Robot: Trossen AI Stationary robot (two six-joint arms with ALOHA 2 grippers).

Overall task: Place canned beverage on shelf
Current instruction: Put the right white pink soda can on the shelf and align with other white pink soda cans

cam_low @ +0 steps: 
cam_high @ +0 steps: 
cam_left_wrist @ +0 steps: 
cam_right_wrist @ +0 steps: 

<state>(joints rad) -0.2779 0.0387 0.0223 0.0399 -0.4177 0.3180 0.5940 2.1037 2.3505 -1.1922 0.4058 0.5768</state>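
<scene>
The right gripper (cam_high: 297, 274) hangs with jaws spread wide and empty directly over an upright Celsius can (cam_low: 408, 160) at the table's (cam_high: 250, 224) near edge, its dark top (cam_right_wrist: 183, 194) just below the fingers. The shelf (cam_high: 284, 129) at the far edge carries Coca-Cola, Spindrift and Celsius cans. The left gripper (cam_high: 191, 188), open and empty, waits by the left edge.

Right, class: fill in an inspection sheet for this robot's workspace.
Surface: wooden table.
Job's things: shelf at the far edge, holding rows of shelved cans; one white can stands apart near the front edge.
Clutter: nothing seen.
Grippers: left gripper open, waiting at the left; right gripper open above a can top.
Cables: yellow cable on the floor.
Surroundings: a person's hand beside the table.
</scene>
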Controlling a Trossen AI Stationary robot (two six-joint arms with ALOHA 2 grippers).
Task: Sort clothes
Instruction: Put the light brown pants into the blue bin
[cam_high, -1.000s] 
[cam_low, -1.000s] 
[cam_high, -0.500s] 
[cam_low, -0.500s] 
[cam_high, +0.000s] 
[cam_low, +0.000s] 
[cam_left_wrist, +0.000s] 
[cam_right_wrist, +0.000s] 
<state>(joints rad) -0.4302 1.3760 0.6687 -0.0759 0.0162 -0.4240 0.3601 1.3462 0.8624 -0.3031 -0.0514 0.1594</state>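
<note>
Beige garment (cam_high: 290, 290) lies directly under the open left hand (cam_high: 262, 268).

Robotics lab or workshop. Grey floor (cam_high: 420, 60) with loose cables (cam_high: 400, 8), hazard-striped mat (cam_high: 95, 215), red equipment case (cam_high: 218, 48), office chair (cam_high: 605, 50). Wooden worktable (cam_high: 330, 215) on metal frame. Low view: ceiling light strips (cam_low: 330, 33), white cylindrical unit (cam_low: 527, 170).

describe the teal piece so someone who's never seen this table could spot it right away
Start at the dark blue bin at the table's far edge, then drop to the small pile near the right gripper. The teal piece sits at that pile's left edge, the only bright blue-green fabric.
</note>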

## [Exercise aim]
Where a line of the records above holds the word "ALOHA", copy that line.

## [Answer to this task]
Robot: Trossen AI Stationary robot (two six-joint arms with ALOHA 2 grippers).
Controlling a Trossen AI Stationary robot (two six-joint arms with ALOHA 2 grippers).

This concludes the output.